In the present invention, the organic binder must secure excellent developability in heat resistance, chemical resistance, adhesive strength improvement, and fine pattern production. Although not particularly limited, it includes carboxyl group monomers such as acrylic acid, methacrylic acid, crotonic acid, itaconic acid, maleic acid, fumaric acid, monomethylmaleic acid, isoprenesulfonic acid, styrenesulfonic acid and 5-norbornene-2-carboxylic acid. copolymer resin, N-ethylmaleimide, N-propylmaleimide, N-methoxycarbonylmaleimide, N-furfurylmaleimide, N-cyclohexylmaleimide, N-butylmaleimide, 2, 5-dioxo-3-pyrroline-1-carboxamide, 3,4-dichloromethyl-pyrrole-2,5-dione, N-benzylmaleimide, N-phenylmaleimide, 3-methyl-N -phenylmaleimide, N-(ortho-toyl)-N-phenylmaleimide, N-(4-fluorophenyl)maleimide, N-(2,6-xylyl)maleimide; 3-Chloro-1-phenyl-pyrrole-2,5-dione, N-(2-chlorophenyl)-maleimide, N-(1-naphthalyl)-maleimide, 1-(2-trifluoromethyl- Copolymer resins prepared including maleimide monomers such as phenyl)-pyrrole-2,5-dione, alkylated melamine resins, phenol resins, urea resins, urethane-based resins, polypyrrolidinone, polyvinylphenol , polyvinyl alcohol, polystyrene, polymetamethyl acetate, polyvinyl acetate, polyamic acid, soluble polyimide, etc. may be used.

In particular, preferably, polyvinylphenol such as poly(4-vinylphenol) or an alkylated melamine resin such as poly(4-vinylphenol) may be used alone or in combination for the purpose of improving insulation, heat resistance and chemical resistance of the organic layer. Alkylated melamine resins that can be used are selected from melamine resins, or co-condensates, in which the N position is substituted with a methylol group and/or an alkoxymethyl group, and specific examples of such alkylated melamine resins include, but are not limited to, trimethylolmelaminetrimethylether , tetramethylolmelamine trimethyl ether, pentamethylol melamine trimethyl ether, hexamethylol melamine trimethyl ether, tetramethylol melamine tetramethyl ether, hexamethylol melamine tetramethyl ether, pentamethylol melamine tetramethyl ether, hexamethylol melamine tetramethyl ether, pentamethylol melamine pentamethyl ether, hexamethylol melamine pentamethyl ether, 2,4,6-{N,N-bis(methoxymethyl)amino}-1,3,5-triazine, etc. Alkoxymethylmelamines, such as a methoxymethylmelamine and the ethoxymethylmelamine corresponding to these, and a butoxymethylmelamine, are mentioned. Furthermore, it may have heterogeneous alkoxymethyl groups, such as a methoxymethyl group, an ethoxymethyl group, and a butoxymethyl group, in the same melamine nucleus. Moreover, it may be what was multimerized by a methylene bond, a dimethylene ether bond, etc. As the alkylated melamine resin, one having at least 3 or more, preferably 4 to 6 alkoxymethyl groups per melamine nucleus is usually used, and hexakismethoxymethylmelamine is particularly preferred. These are not necessarily a single compound, and may be a mixture of two or more types.

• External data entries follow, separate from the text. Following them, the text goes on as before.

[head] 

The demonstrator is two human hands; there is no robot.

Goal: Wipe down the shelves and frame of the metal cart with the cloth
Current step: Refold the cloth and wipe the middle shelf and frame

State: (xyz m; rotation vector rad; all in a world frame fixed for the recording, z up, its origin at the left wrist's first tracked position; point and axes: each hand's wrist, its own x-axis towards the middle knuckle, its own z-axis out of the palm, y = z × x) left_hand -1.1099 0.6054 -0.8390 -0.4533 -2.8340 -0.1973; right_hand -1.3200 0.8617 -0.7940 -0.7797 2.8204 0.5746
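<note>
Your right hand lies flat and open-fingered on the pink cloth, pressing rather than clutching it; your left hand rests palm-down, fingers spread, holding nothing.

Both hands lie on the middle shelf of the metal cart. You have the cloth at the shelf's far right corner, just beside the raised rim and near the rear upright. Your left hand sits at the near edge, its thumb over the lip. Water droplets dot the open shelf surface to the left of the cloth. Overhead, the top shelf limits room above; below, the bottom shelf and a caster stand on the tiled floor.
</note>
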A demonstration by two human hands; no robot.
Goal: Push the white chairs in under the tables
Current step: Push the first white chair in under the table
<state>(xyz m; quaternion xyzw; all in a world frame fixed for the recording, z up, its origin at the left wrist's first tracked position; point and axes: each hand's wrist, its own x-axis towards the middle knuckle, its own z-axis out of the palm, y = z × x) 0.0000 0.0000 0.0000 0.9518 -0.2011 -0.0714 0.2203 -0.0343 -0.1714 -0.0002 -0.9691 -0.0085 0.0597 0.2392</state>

In the present invention, the photopolymerizable binder is not particularly limited, but for example, a polyfunctional monomer containing an ethylenically unsaturated bond, which is not limited thereto, but ethylene glycol diacrylate, ethylene glycol dimethacrylate, ethylene group Polyethylene glycol diacrylate having a number of 2 to 14, or polyethylene glycol dimethacrylate, trimethylolpropane triacrylate, trimethylolpropane trimethacrylate, pentaerythritol triacrylate, pentaerythritol trimethacrylate, pentaerythritol tetra Acrylate, pentaerythritol tetramethacrylate, propylene glycol diacrylate having 2 to 14 propylene groups, or propylene glycol dimethacrylate, dipentaerythritol pentaacrylate, dipentaerythritol pentamethacrylate, dipentaerythritol a compound obtained by esterifying a polyhydric alcohol such as hexaacrylate and dipentaerythritol hexamethacrylate with α,β unsaturated carboxylic acid; a compound obtained by adding acrylic acid or methacrylic acid to a compound containing a glycidyl group, such as trimethylolpropane triglycidyl ether acrylic acid adduct and bisphenol A diglycidyl ether acrylic acid adduct; Compounds having hydroxyl groups or ethylenically unsaturated bonds, such as phthalic acid esters of β hydroxyethyl acrylate or β hydroxyethyl methacrylate, toluene diisocyanate adducts of β hydroxyethyl acrylate or β hydroxyethyl methacrylate, and many an ester compound with a carboxylic acid having a carboxy group of, or an adduct of a compound having a hydroxyl group or an ethylenically unsaturated bond and multi-isocyanate. The ethylenically unsaturated bond-containing polyfunctional monomer may be used alone or as a mixture of two or more types. The ethylenically unsaturated bond-containing polyfunctional monomer preferably has 3 or more functional groups having an ethylenically unsaturated bond in view of the shape of a fine pattern and chemical resistance adhesion properties during electroless plating. In addition to this, a monomer having an aziridine structure having a polyfunctional group, a monomer capable of crosslinking by a condensation reaction, and the like may be mentioned, but the present invention is not limited thereto.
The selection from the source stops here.